We performed electrical simulations of the detector and the front-end electronics, extrapolating the signal shapes and amplitude. This allowed us proper dimensioning of the amplification gains and integration time constant. We mounted and tested the first camera prototype, including a pixelated fine-pitch (1.1 mm) LYSO crystal array, and a couple of interchangeable parallel-hole tungsten collimators (longer or shorter length, for better position resolution or sensitivity, respectively).
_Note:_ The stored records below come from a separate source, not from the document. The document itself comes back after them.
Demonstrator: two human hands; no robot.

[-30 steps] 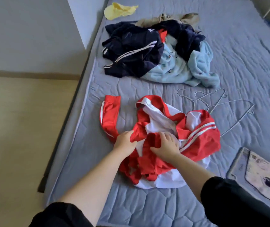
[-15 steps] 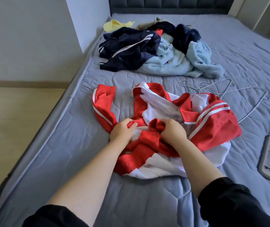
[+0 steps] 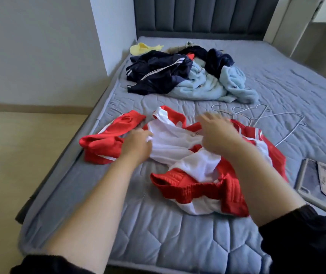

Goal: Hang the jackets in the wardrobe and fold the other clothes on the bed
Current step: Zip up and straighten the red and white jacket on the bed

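Spreading the crumpled red-and-white track jacket [image 3: 197, 189] flat on the quilted grey bed [image 3: 158, 230] would go best, I'd say, if the left hand [image 3: 136, 144], fingers pinching the white lining's edge, anchors that side while the right hand [image 3: 217, 133], fingers spread above the collar, draws the front open toward the thin wire hangers [image 3: 267, 117] just beyond. Half a second ago both fists clutched bunched red cloth; now the lining lies bared.
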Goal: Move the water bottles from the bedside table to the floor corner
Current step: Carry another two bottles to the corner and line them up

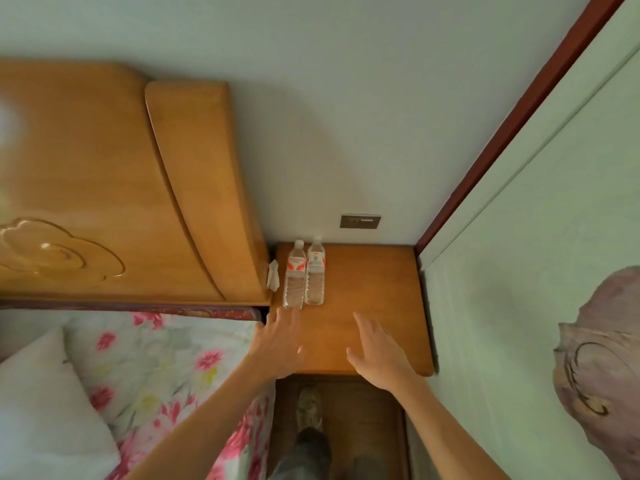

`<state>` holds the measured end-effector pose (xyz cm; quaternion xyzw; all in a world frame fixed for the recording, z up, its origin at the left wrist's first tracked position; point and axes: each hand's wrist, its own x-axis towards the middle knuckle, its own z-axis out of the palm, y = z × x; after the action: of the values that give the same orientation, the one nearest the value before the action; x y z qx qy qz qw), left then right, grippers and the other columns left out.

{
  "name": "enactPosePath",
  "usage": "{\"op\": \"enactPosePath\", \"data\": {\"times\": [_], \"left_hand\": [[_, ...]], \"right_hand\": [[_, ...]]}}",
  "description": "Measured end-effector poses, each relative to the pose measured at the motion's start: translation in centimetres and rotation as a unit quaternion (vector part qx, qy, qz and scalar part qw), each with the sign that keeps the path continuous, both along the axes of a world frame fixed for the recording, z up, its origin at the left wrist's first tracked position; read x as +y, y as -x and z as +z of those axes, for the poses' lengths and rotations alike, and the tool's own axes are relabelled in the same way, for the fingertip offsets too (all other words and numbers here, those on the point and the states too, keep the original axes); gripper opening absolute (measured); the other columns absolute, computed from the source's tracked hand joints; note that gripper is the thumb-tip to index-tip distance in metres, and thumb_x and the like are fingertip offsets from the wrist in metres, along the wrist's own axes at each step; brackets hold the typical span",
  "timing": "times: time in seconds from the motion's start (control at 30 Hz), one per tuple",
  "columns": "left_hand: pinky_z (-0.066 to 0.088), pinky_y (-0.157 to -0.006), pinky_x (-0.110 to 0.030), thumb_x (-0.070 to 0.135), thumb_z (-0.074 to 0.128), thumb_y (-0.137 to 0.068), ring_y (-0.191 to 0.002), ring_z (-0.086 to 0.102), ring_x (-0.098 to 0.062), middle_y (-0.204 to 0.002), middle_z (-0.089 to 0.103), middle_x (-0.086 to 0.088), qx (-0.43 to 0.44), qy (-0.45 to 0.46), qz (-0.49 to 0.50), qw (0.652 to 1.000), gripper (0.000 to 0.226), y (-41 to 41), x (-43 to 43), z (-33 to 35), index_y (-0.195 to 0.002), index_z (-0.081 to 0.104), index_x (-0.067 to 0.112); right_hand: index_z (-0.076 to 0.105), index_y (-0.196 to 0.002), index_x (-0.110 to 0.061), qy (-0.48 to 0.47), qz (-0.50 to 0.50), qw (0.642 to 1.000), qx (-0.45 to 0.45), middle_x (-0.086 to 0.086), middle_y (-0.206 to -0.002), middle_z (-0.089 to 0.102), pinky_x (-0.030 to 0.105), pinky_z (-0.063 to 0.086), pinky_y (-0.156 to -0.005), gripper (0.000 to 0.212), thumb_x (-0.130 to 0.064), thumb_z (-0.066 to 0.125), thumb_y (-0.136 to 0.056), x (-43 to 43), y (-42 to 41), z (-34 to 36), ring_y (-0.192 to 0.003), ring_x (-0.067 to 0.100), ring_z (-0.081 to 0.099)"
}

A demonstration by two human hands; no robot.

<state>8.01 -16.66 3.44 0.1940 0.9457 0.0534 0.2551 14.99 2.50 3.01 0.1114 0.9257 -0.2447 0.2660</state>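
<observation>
Floral bedding (145,368) and a glossy wooden bedside table (381,289) frame both hands, left hand (280,344) and right hand (379,351), fingers spread and holding nothing. Beyond, two clear plastic water bottles (304,275) stand touching near the wall; a hasty grab could topple either.

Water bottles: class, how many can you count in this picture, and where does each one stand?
2. The left bottle and the right bottle stand upright side by side near the bedside table's back left corner. None seems hidden.
</observation>
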Motion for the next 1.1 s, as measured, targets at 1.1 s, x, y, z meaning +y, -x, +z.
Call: {"op": "enactPosePath", "data": {"times": [1.1], "left_hand": [[0.054, -0.088, -0.038, 0.054, 0.060, -0.085, -0.125, 0.046, -0.028, -0.145, 0.031, -0.013, 0.013, 0.019, 0.162, 0.987, 0.097, 16.8, 4.4, -24.0, -0.147, -0.004, 0.015]], "right_hand": [[0.007, -0.153, -0.018, 0.050, -0.102, 0.993, -0.020, 0.009, -0.138, 0.041, 0.045, 0.048, -0.100, 0.102, -0.033, 0.077, -0.079, -2.1, 24.6, -22.6, -0.126, 0.030, 0.046]]}}
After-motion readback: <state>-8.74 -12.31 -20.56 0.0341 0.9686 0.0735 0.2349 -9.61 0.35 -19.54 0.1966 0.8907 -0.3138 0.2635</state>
The detection area and the field-of-view (FoV), as well as the energy and spatial resolution, are comparable with the average functions of other state-of-the-art implementations. We measured the performance of the gamma camera with a Tc-99m flat-field phantom (40 Mbq source), obtaining an energy resolution of about 18% FWHM at the 140 keV peak. We measured the spatial resolution performance of the camera with a Co-57 point-source, obtaining 1.9 mm FWHM in the case of a 0 mm distance from the source to the front cap of the camera and obtained 5.1 mm FWHM in the case of a 30 mm distance with the short collimator option mounted. On the contrary, we obtained 1.4 mm FWHM and 2.8 mm FWHM for distances of 0 and 30 mm, respectively, when mounting the longer collimator. The corresponding sensitivity (measured with the source at a 2 mm distance) is ~1444 cps/MBq without any energy discrimination (~481 cps/MBq taking only the events in the photopeak, around 140 keV) and ~730 cps/MBq without any energy discrimination (~134 cps/MBq taking only the events in the photopeak), respectively, for the two collimators.
These promising results place the reported gamma camera among the state-of-the-art solutions, especially in terms of weight, compactness, usability and performance, paving the way for many new practices that can be used in the operating room by surgeons in order to be able to excise tumors with greater precision and greater awareness of their shape and location.